# My Ronson lighters arrived.



## Mtmouse (Jun 11, 2007)

I ordered these from Ronson. For $5.00 a piece, I find they are well worth the money. They even threw in an extra.


----------



## JoeyBear (Jul 31, 2007)

I've never tried one, but they've gotta be decent if you're gonna pick-up 5...plus the extra  Don't lose 'em


----------



## Mtmouse (Jun 11, 2007)

JoeyBear said:


> I've never tried one, but they've gotta be decent if you're gonna pick-up 5...plus the extra  Don't lose 'em


I've had one for 8 months, without any problems. Some say not to refill with the Ronson fuel though.


----------



## Itsme-Speedy-G (Aug 20, 2007)

I bought some cheap fuel and some expensive fuel for my lighters. buy the good stuff, TRUST me.
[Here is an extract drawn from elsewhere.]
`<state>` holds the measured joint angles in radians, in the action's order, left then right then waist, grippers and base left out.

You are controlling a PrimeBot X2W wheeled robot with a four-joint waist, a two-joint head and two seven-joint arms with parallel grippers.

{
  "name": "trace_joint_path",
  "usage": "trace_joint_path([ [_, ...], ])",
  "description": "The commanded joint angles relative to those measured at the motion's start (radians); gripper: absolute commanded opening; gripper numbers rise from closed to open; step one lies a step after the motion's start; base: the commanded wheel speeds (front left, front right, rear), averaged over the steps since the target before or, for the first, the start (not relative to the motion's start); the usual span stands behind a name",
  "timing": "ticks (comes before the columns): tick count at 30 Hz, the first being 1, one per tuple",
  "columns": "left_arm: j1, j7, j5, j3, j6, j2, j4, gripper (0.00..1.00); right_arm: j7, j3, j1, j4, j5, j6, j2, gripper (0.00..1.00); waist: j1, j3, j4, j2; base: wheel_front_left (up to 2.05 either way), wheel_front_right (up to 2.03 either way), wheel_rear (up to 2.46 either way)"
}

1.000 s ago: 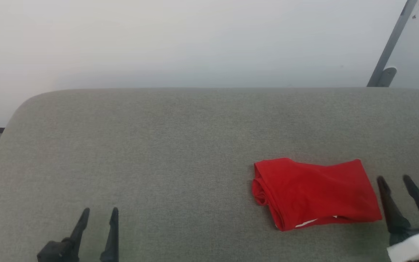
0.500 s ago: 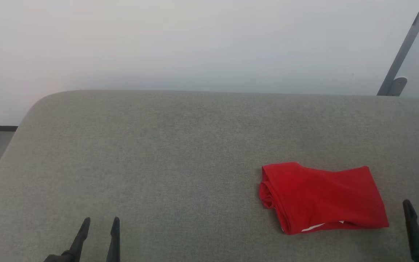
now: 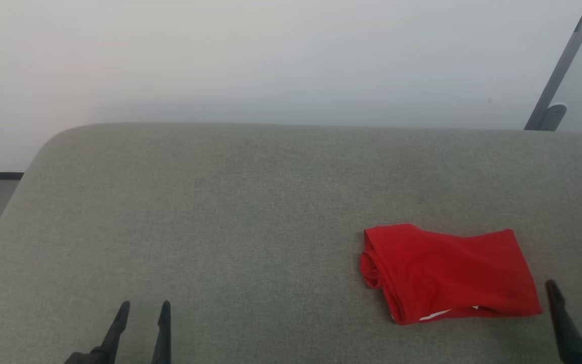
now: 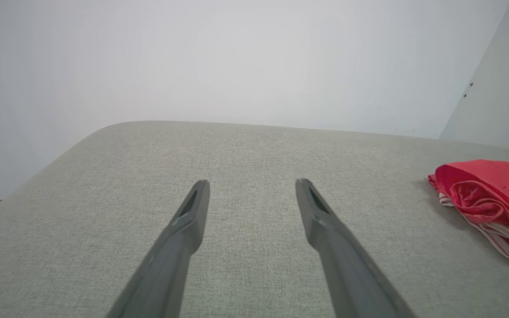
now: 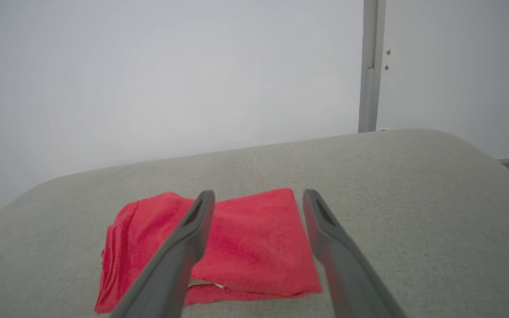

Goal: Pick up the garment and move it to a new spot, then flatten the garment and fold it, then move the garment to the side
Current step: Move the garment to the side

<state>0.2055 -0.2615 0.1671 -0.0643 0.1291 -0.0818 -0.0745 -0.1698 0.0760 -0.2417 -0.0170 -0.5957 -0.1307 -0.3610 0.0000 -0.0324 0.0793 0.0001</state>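
The grey cushion [image 3: 220, 202] spreads beneath and ahead of both my pairs of fingers. On it lies the garment [image 3: 447, 273], a folded red bundle with a white edge showing, just left of my right gripper [image 3: 570, 284] and well right of my left gripper [image 3: 145, 304]. Both pairs of fingers stand spread wide and hold nothing; I judge folding and the move aside done, with little remaining.

Left pincer [image 3: 144, 303], right pincer [image 3: 570, 283], each two long, tapering dark-grey fingers [image 4: 184, 238], slotted tips
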Motion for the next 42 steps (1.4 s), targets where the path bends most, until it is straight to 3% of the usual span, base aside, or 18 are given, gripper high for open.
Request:
trace_joint_path([
  [1, -0.006, -0.005, -0.005, 0.002, 0.002, 0.005, -0.001, 1.0, 0.014, -0.007, 0.017, 0.006, 0.004, 0.0, -0.011, 1.0, 0.0, 0.002, -0.001, -0.0001, 0.0, 0.0, 0.0],
  [9, -0.051, -0.005, -0.002, 0.019, 0.002, 0.015, -0.006, 1.0, 0.197, -0.05, 0.223, 0.067, 0.016, 0.0, -0.123, 1.0, 0.0, 0.038, -0.009, -0.0001, 0.0, 0.0, 0.0],
  [12, -0.09, -0.005, -0.002, 0.041, 0.002, 0.017, -0.008, 1.0, 0.342, -0.078, 0.321, 0.106, -0.007, 0.0, -0.196, 1.0, 0.0, 0.081, -0.01, -0.0001, 0.0, 0.0, 0.0],
  [18, -0.174, -0.005, -0.005, 0.08, 0.002, 0.021, -0.029, 1.0, 0.775, -0.212, 0.429, 0.183, -0.181, 0.001, -0.359, 1.0, 0.0, 0.152, 0.003, -0.0001, 0.0, 0.0, 0.0],
  [21, -0.213, -0.005, -0.001, 0.099, 0.002, 0.023, -0.04, 1.0, 0.903, -0.242, 0.465, 0.189, -0.251, 0.001, -0.42, 1.0, 0.0, 0.185, 0.009, -0.0001, 0.0, 0.0, 0.0],
  [26, -0.275, -0.005, 0.001, 0.125, 0.002, 0.027, -0.046, 1.0, 0.954, -0.282, 0.521, 0.207, -0.3, 0.001, -0.433, 1.0, 0.0, 0.245, 0.017, -0.0001, 0.0, 0.0, 0.0],
  [35, -0.355, -0.005, -0.007, 0.162, 0.002, 0.03, -0.06, 1.0, 0.892, -0.382, 0.582, 0.278, -0.312, 0.001, -0.386, 1.0, 0.0, 0.318, 0.017, -0.0001, 0.0, 0.0, 0.0],
  [36, -0.36, -0.005, -0.008, 0.166, 0.002, 0.03, -0.061, 1.0, 0.875, -0.4, 0.588, 0.277, -0.315, 0.001, -0.379, 0.8, 0.0, 0.322, 0.013, -0.0001, 0.0, 0.0, 0.0],
  [37, -0.364, -0.005, -0.01, 0.166, 0.002, 0.03, -0.062, 1.0, 0.857, -0.409, 0.592, 0.28, -0.321, 0.0, -0.375, 0.37, 0.0, 0.326, 0.008, -0.0001, 0.0, 0.0, 0.0],
  [38, -0.367, -0.005, -0.007, 0.164, 0.002, 0.029, -0.063, 1.0, 0.843, -0.42, 0.599, 0.289, -0.33, 0.0, -0.372, 0.05, 0.0, 0.329, 0.001, -0.0001, 0.0, 0.0, 0.0],
  [39, -0.372, -0.005, -0.003, 0.165, 0.002, 0.03, -0.064, 1.0, 0.832, -0.43, 0.606, 0.295, -0.337, 0.0, -0.373, 0.0, 0.0, 0.331, -0.007, -0.0001, 0.0, 0.0, 0.0],
  [42, -0.382, -0.005, -0.01, 0.174, 0.002, 0.024, -0.067, 1.0, 0.783, -0.441, 0.63, 0.315, -0.353, 0.001, -0.393, 0.0, 0.0, 0.332, -0.035, -0.0001, 0.0, 0.0, 0.0],
])
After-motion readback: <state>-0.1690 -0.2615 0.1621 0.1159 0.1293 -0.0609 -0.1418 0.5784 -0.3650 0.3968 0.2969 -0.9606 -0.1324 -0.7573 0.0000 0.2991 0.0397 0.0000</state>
It really makes a difference.


----------



## Wingfan13-cl (Apr 30, 2007)

Tim, go get those engraved now.


----------



## Mtmouse (Jun 11, 2007)

Wingfan13 said:


> Tim, go get those engraved now.


So they don't walk away?:eeek:


----------



## stlcards (Sep 14, 2007)

I have one, it's well worth the few buck I paid for it.


----------



## tx_tuff (Jun 16, 2007)

Don't think you will need a lighter anytime soon LOL


----------



## JoeyBear (Jul 31, 2007)

Wingfan13 said:


> Tim, go get those engraved now.


That's a good idea  Put "JoeyBear" on one for when I pocket it :biggrin:


----------



## Marlboro Cigars-cl (Feb 19, 2007)

Nice lighters.


----------



## zion698 (Jul 13, 2007)

My Ronson is extremely reliable ... far more so than my Colibri (upgrade my @$$).


----------



## Mtmouse (Jun 11, 2007)

JoeyBear said:


> That's a good idea  Put "JoeyBear" on one for when I pocket it :biggrin:


"This lighter was stolen from Mtmouse"


----------



## frankg (Sep 6, 2007)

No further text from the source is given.